▶ [Exercise directions]
Using only the entries below, output the lines starting at the one containing "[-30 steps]" and ending at the one containing "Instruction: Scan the", exactly and inclusive of both, omitting the pictures.

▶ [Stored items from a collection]
★ ★ ★ ★ ★

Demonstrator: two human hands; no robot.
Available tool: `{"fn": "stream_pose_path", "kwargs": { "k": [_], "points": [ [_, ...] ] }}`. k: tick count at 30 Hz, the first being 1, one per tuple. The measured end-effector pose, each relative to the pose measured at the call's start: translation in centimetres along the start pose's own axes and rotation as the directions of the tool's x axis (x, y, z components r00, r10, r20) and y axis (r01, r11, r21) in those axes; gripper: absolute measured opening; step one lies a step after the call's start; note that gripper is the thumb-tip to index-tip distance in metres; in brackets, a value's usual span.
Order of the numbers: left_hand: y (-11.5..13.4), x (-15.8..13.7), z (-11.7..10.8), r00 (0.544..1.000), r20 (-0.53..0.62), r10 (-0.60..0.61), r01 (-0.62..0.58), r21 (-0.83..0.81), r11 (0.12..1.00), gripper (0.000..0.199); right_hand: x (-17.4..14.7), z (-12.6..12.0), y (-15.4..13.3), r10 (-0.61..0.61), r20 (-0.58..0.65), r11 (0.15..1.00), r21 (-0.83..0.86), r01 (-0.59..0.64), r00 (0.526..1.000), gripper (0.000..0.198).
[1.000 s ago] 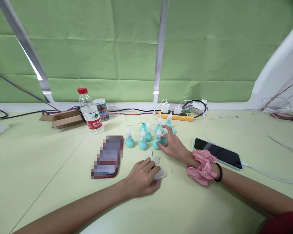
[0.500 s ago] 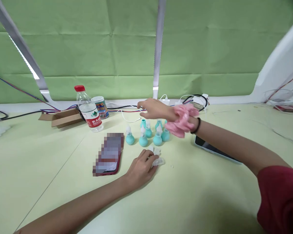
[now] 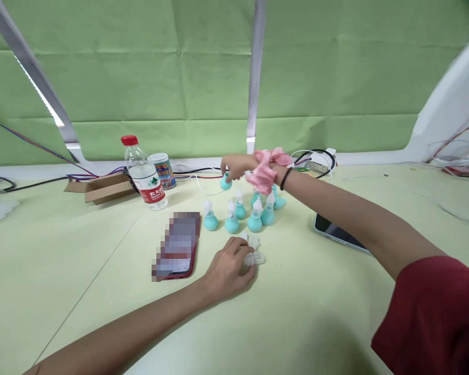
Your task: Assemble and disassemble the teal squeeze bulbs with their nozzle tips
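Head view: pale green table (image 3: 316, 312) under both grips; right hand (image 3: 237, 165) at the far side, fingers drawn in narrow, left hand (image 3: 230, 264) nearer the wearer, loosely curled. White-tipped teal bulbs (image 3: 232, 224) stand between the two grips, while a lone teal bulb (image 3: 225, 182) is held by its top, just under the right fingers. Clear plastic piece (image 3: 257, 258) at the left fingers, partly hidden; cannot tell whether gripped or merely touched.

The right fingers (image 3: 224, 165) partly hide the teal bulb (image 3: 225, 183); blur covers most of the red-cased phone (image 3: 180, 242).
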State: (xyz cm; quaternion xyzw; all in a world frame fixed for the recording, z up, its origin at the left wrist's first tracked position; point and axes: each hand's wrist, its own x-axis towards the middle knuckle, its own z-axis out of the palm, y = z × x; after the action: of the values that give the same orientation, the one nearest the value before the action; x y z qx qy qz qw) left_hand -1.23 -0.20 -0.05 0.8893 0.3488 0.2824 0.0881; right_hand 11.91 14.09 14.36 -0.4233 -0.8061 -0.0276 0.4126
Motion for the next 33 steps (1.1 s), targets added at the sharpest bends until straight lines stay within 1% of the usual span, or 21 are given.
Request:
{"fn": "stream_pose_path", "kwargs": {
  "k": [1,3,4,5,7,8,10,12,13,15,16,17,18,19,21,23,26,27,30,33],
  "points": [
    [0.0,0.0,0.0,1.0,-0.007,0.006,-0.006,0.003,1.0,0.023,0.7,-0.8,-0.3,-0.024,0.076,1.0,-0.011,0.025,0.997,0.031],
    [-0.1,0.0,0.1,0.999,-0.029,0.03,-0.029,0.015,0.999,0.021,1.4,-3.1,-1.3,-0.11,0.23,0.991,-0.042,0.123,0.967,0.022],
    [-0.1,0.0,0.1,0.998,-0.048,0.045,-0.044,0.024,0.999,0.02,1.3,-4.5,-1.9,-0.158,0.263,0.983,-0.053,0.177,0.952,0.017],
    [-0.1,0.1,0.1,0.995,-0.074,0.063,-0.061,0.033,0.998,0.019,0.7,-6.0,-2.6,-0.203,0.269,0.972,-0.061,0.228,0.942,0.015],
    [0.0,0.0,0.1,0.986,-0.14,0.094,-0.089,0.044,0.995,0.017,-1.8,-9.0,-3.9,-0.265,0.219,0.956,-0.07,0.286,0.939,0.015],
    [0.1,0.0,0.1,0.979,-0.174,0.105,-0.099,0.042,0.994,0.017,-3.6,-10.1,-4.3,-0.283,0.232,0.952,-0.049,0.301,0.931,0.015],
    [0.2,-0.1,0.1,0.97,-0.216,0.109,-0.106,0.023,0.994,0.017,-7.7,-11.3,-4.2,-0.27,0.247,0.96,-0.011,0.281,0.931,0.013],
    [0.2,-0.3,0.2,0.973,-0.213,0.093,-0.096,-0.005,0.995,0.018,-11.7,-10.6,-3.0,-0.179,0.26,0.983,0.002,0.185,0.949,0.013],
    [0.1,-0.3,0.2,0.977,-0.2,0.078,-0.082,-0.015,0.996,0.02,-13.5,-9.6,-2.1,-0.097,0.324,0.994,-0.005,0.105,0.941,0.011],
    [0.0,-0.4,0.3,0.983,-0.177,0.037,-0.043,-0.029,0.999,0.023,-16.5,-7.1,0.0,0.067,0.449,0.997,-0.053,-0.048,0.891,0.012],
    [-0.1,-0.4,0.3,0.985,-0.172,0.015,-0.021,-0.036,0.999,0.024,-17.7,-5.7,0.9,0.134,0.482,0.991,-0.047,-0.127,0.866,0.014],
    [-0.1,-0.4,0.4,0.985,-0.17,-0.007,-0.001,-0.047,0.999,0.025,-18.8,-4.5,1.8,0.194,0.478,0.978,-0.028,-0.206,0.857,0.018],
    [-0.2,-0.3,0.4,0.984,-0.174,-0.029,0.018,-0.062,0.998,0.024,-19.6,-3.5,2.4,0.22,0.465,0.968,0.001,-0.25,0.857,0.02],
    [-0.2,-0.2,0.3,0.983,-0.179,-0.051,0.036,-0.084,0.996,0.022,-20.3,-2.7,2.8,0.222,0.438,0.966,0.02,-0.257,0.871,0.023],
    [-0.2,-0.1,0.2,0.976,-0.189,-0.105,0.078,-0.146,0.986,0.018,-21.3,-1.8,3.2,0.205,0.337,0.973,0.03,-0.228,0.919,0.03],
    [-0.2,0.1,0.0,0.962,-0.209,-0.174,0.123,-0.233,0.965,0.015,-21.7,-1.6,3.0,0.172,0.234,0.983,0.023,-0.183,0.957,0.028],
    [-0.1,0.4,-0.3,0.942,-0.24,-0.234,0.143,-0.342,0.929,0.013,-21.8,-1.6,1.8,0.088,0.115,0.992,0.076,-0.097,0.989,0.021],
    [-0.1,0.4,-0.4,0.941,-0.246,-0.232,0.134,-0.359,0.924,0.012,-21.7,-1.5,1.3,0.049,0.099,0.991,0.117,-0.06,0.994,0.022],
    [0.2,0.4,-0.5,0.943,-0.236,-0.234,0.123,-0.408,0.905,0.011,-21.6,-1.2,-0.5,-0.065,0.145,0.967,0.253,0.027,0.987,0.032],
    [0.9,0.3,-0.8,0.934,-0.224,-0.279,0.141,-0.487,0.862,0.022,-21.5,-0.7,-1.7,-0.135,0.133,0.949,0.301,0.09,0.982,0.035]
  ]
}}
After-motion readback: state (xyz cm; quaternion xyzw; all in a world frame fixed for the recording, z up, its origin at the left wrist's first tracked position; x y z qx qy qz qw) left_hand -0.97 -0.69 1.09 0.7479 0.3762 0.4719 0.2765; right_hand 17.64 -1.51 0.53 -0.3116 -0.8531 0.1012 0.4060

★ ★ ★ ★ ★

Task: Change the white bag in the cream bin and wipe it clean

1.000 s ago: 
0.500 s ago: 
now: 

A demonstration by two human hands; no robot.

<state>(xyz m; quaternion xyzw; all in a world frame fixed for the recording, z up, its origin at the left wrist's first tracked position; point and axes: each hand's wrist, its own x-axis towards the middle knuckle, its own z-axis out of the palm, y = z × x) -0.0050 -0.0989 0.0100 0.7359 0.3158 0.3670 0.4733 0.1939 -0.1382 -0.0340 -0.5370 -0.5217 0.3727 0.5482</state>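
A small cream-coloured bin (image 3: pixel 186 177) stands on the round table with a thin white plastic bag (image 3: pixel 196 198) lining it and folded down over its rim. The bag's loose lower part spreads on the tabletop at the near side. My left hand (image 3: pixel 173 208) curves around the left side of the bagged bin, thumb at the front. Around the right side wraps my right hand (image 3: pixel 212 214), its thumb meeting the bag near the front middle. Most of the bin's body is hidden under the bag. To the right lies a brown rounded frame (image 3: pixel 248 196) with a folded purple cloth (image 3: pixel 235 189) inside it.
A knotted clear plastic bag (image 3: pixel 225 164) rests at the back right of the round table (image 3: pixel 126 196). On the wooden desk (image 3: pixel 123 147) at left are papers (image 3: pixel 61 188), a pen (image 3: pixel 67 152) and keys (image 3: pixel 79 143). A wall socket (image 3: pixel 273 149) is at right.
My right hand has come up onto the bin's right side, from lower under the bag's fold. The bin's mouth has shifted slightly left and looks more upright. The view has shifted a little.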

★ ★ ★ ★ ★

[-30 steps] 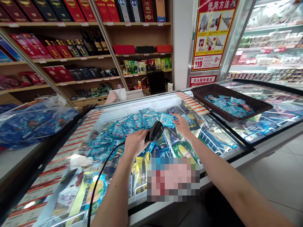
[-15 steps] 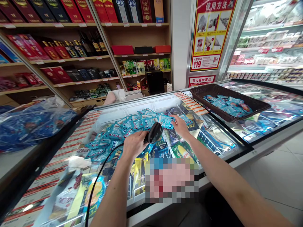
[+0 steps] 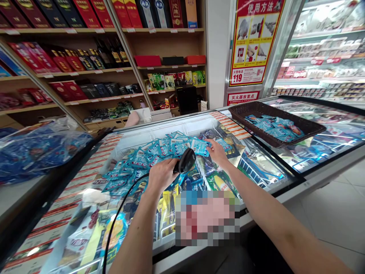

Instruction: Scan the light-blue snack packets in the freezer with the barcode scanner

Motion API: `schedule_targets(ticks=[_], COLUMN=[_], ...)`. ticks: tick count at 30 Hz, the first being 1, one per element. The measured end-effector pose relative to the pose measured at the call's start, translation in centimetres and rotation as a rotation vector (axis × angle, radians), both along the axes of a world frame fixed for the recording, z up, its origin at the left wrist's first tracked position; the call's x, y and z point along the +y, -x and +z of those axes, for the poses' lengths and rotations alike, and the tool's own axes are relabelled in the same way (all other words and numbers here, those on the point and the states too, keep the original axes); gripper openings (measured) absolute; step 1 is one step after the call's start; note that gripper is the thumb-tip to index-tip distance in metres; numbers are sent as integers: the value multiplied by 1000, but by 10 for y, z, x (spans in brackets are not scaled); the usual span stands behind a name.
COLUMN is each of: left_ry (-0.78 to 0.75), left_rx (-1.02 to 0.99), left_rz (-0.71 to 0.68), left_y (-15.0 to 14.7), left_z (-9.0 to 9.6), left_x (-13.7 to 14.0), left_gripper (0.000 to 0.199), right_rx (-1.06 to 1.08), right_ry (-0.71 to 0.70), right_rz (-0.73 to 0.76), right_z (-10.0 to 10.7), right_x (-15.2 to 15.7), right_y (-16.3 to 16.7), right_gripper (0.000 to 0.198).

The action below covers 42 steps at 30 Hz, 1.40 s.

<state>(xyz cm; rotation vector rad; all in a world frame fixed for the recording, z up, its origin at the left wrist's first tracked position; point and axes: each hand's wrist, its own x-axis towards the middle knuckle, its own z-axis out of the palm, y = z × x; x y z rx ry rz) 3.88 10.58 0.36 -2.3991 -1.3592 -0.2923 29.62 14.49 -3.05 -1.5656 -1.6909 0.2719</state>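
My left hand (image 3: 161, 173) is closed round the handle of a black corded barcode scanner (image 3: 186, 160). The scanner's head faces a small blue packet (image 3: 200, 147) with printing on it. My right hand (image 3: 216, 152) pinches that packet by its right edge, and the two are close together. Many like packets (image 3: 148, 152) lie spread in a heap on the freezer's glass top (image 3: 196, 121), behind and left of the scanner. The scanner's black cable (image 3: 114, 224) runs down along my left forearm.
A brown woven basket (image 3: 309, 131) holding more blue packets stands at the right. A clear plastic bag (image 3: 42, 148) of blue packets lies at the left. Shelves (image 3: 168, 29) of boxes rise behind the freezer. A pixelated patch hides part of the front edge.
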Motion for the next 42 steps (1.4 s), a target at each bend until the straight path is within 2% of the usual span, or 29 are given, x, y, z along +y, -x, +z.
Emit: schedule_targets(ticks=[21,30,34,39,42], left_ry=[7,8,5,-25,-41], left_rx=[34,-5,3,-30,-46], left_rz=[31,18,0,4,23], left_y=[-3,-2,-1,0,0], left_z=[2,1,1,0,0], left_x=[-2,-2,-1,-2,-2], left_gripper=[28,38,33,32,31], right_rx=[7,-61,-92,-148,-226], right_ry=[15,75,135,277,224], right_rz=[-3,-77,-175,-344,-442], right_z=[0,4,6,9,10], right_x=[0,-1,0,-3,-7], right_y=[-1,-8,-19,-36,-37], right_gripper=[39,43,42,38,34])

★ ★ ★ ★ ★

▶ [Task response]
[-30 steps] 
[-15 steps] 
[+0 steps] 

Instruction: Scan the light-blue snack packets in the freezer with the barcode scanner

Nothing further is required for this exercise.